Note on borg list command. This command has two uses. It will list the backups within the repository, as in the example above, or it can be used to list the contents of a specific backup by adding the identifier of the backup, like:

borg list borgbackup@backup_server:/mnt/raid/client_machine_repository::client_machine-home-2020-01-01T00:00:00

backup script

The backup script, on the client, runs borg as a client application to backup the client files and then again to prune the backup repository of unneeded prior backups. This script is based on the script on the borg Quick Start page:

#!/bin/sh

# some helpers and error handling:
info() { printf "\n%s %s\n\n" "$( date )" "$*" >&2; }
trap 'echo $( date ) Backup interrupted >&2; exit 2' INT TERM

info "Starting backup"

# Backup the most important directories into an archive named after
# the machine this script is currently running on:

borg create                         \
    --stats                         \
    --one-file-system               \
    --verbose                       \
    --filter AME                    \
    --list                          \
    --show-rc                       \
    --compression auto,zlib         \
    --exclude-caches                \
    --exclude '/home/ken/.cache/*'  \
    'borgbackup@backup_server:/mnt/raid/client_machine_repository::{hostname}-home-{now}'            \
    '/home/ken'                      \

backup_exit=$?

info "Pruning repository"

# Use the `prune` subcommand to maintain 7 daily, 4 weekly and 6 monthly
# archives of THIS machine. The '{hostname}-' prefix is very important to
# limit prune's operation to this machine's archives and not apply to
# other machines' archives also:

borg prune                          \
    --list                          \
    --prefix '{hostname}-home'      \
    --show-rc                       \
    --keep-hourly    2              \
    --keep-daily    14              \
    --keep-weekly    8              \
    --keep-monthly  -1              \
    'borgbackup@backup_server:/mnt/raid/client_machine_repository'                    \

prune_exit=$?

# use highest exit code as global exit code
global_exit=$(( backup_exit > prune_exit ? backup_exit : prune_exit ))

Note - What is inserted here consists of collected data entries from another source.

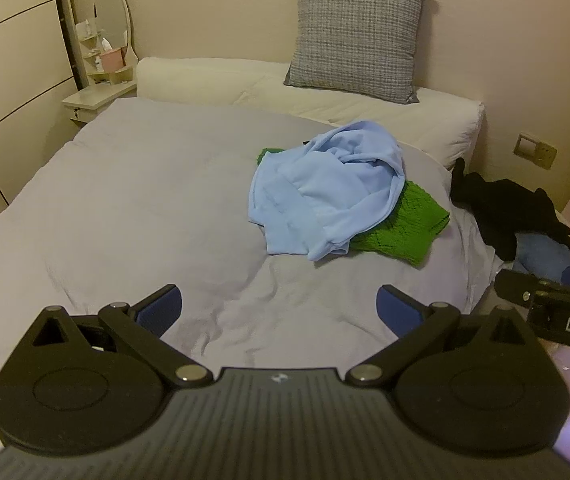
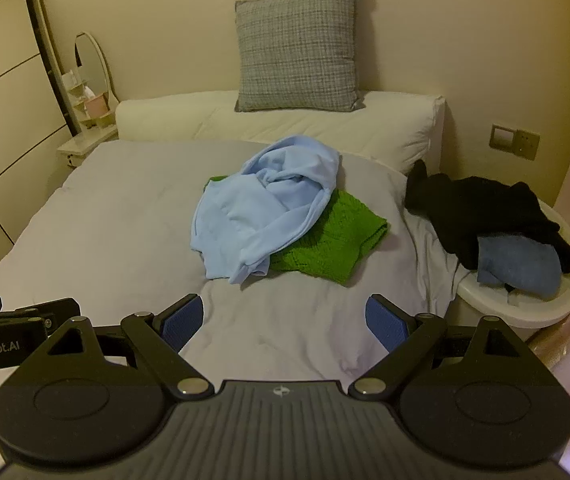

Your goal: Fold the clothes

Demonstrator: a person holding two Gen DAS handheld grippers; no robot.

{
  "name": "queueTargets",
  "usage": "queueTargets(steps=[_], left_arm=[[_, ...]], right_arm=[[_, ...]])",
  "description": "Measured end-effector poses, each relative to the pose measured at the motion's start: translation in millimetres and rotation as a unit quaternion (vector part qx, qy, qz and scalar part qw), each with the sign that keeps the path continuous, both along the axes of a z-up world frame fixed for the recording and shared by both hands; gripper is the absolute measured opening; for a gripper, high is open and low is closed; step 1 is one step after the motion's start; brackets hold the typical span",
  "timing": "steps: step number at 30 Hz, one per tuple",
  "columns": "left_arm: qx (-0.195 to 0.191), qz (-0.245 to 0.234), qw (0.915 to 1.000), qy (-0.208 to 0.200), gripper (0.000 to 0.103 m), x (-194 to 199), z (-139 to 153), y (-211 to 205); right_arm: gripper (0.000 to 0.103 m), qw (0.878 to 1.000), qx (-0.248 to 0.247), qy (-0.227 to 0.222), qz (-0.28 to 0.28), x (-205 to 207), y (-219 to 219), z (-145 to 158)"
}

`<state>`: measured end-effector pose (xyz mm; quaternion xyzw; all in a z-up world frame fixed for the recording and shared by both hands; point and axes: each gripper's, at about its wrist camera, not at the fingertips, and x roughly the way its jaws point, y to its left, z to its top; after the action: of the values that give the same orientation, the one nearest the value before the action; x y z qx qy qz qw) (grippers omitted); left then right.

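A crumpled light blue garment (image 1: 321, 188) (image 2: 261, 208) lies in a heap on the bed, on top of a green knitted garment (image 1: 401, 224) (image 2: 333, 240). My left gripper (image 1: 279, 312) hovers over the near part of the bed, well short of the heap, open with nothing between its blue pads. My right gripper (image 2: 283, 326) stands beside it, likewise open and empty. Part of the right gripper's body (image 1: 557, 312) shows at the right edge of the left wrist view, and the left gripper's body (image 2: 9, 332) at the left edge of the right wrist view.
The bed is covered by a pale lilac duvet (image 1: 133, 216) (image 2: 105, 232). A grey checked cushion (image 1: 357, 36) (image 2: 297, 48) leans on the wall above white pillows (image 2: 285, 120). A white basket (image 2: 525, 300) at the right holds black and blue clothes (image 2: 497, 220). A small vanity shelf with mirror (image 1: 105, 48) stands far left.
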<state>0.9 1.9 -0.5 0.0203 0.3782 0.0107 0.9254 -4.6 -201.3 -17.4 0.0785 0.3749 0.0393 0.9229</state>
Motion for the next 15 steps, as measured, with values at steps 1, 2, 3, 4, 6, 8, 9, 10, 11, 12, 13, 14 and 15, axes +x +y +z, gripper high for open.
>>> queueTargets(steps=[1,2,3,4,6,8,9,10,11,12,13,14,15], left_arm=[[-0.001,0.000,1.0000,0.001,0.102,0.8,-0.6,1.7],[-0.001,0.000,1.0000,0.002,0.102,1.6,-1.2,3.6],[0.000,-0.001,1.0000,0.002,0.102,2.1,-1.9,5.6],[0.001,-0.003,1.0000,0.005,0.102,3.6,-5.7,3.8],[0.001,-0.005,1.0000,0.008,0.102,2.3,-8.9,1.7],[0.000,-0.006,0.9999,0.014,0.102,7.1,-10.3,0.2],[-0.002,-0.007,0.9998,0.019,0.102,12.4,-11.6,2.9],[-0.005,-0.009,0.9997,0.024,0.102,17.5,-12.9,5.9],[-0.010,-0.012,0.9995,0.026,0.102,20.1,-18.4,14.7],[-0.013,-0.013,0.9994,0.029,0.102,22.2,-21.0,18.4],[-0.013,-0.013,0.9993,0.032,0.102,24.0,-22.8,19.9],[-0.014,-0.012,0.9992,0.034,0.102,25.8,-24.6,21.3],[-0.015,-0.012,0.9991,0.036,0.102,26.8,-26.2,22.9]], right_arm=[[0.090,1.000,0.000,0.002,0.000,0.3,0.1,-0.5],[0.090,1.000,0.000,0.004,-0.001,0.9,0.3,-1.2],[0.090,1.000,-0.001,0.006,-0.002,1.5,0.6,-2.0],[0.090,1.000,0.001,0.014,-0.002,6.0,-0.4,-4.3],[0.090,1.000,0.006,0.008,-0.005,4.3,-1.8,-5.9],[0.090,1.000,-0.001,0.009,-0.008,6.0,1.4,-5.8],[0.090,1.000,-0.006,0.006,-0.008,4.5,2.9,-5.7],[0.090,1.000,-0.010,0.007,-0.010,4.9,5.4,-6.0],[0.090,1.000,-0.014,0.010,-0.013,6.0,8.5,-6.6],[0.090,1.000,-0.016,0.012,-0.014,7.3,9.8,-6.7],[0.090,1.000,-0.017,0.013,-0.014,8.6,10.5,-6.7],[0.090,1.000,-0.019,0.014,-0.014,9.7,11.5,-6.8],[0.090,1.000,-0.020,0.014,-0.013,10.6,12.6,-7.0]])
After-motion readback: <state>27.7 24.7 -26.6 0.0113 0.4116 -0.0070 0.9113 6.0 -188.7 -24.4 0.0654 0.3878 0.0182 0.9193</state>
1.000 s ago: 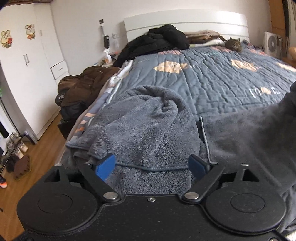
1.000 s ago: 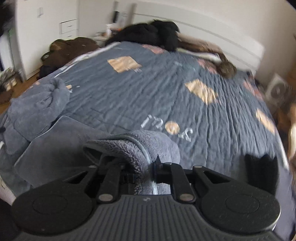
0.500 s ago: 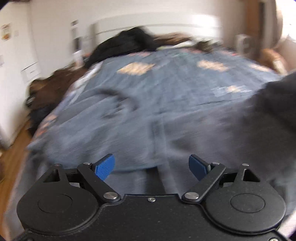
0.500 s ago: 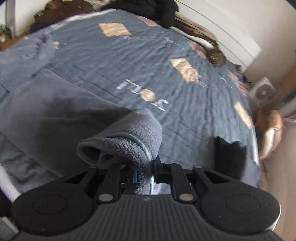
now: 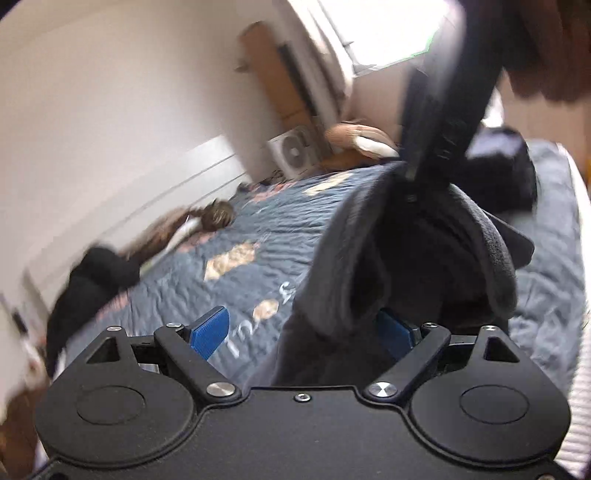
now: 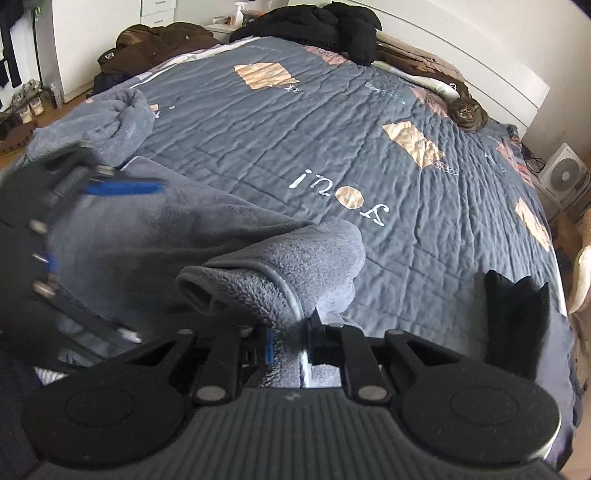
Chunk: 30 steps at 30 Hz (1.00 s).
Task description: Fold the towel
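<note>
Bedroom scene, with a wide bed [image 6: 258, 155] under a quilted blue-grey cover filling most of both views. Nearest the right wrist camera, the right gripper [image 6: 290, 341] is clenching its fingers on a hemmed corner of the grey towel [image 6: 288, 273]; the plush fold is bulging up just ahead of the fingertips and the rest of the towel is spreading away to the left of them across the cover. To the left of these fingers, blurred, the left gripper [image 6: 86, 221] is entering the view with one blue pad [image 6: 125, 189] lying over the flat part of the towel.

In the left wrist view, the left gripper [image 5: 304, 328] is standing with its fingers spread wide apart; the left blue pad [image 5: 210, 328] is clear of the cloth, while the raised towel [image 5: 343, 258] is hanging in front of the right pad [image 5: 397, 332], and whether it is touching that pad cannot be told. Ahead of these fingers, the dark body of the right gripper [image 5: 443, 110] is rising out of the lifted fold.

Beyond the right gripper's fingers, pale lettering [image 6: 343, 195] is showing on the cover. Farther off, a second grey cloth [image 6: 107, 122] is lying bunched at the far left, a cat [image 6: 467, 112] is lying near the white headboard [image 6: 480, 74], and dark clothes [image 6: 314, 26] are piling at the bed's far end.
</note>
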Each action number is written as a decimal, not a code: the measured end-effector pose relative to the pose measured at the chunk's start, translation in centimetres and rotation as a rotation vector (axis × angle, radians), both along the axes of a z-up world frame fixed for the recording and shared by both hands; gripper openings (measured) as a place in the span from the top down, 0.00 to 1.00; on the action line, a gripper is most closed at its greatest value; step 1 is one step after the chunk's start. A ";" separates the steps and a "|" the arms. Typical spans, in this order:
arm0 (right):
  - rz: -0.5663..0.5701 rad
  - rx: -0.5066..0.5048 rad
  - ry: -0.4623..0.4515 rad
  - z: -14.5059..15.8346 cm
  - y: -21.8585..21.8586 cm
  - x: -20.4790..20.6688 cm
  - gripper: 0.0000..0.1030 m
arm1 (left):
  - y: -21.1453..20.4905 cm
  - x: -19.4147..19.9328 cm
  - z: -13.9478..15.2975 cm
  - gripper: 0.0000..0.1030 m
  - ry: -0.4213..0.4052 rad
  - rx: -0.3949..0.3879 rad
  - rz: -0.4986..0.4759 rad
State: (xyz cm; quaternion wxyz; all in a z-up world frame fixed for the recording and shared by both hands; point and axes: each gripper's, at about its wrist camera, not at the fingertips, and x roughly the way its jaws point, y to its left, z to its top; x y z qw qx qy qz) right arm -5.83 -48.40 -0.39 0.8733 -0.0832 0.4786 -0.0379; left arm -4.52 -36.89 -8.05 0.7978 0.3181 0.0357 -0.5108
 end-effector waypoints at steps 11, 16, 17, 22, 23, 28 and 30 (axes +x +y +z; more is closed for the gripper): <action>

if [ ${global_exit} -eq 0 ]; then
    info "Backup and Prune finished successfully"
elif [ ${global_exit} -eq 1 ]; then
    info "Backup and/or Prune finished with warnings"
else
    info "Backup and/or Prune finished with errors"
fi

exit ${global_exit}

Note:

  • Paths to exclude as well as root paths to backup are absolute paths.
  • zlib compression is a reasonable compromise between small file size and speed. auto causes borg to only compress when it makes sense to.

The script can be tested by running it directly from the command line.

configure cron

Configure cron to run this script daily. For cron to run it, it has to have the correct file permissions, ie. owned by root and owner-only visibility:

chmod go-rwx ~/borg_backup_script_home.sh

Next, create a symbolic link in /etc/cron.daily:

cd /etc/cron.daily
ln -s /root/borg_backup_script_home.sh borg_backup_script_home

Note also that in addition to permissions, the file name of the symbolic link (not the script) cannot have an extension after it’s name.

Server - offsite backup configuration

Use this process to backup borg repository to offsite storage.

Create temporary account to be used later in the process

Log into the backup server as your normal user that has access to root via sudo, or log in directly as root.

Create a temporary user account:

adduser borgbackuptemp

This account will be used later to test the key-pair.

Log out. Then log back in as the borgbackup user.

Create GPG key-pair on backup server

Create a strong (long and random) password to use as the passphrase for the key-pair (the private key). This command can be used to generate one:

< /dev/urandom tr -dc A-Za-z0-9 | head -c30;echo;

In your password manager, create an entry for this key and copy the passphrase there. Keep the entry open as there is more information to include, gathered below.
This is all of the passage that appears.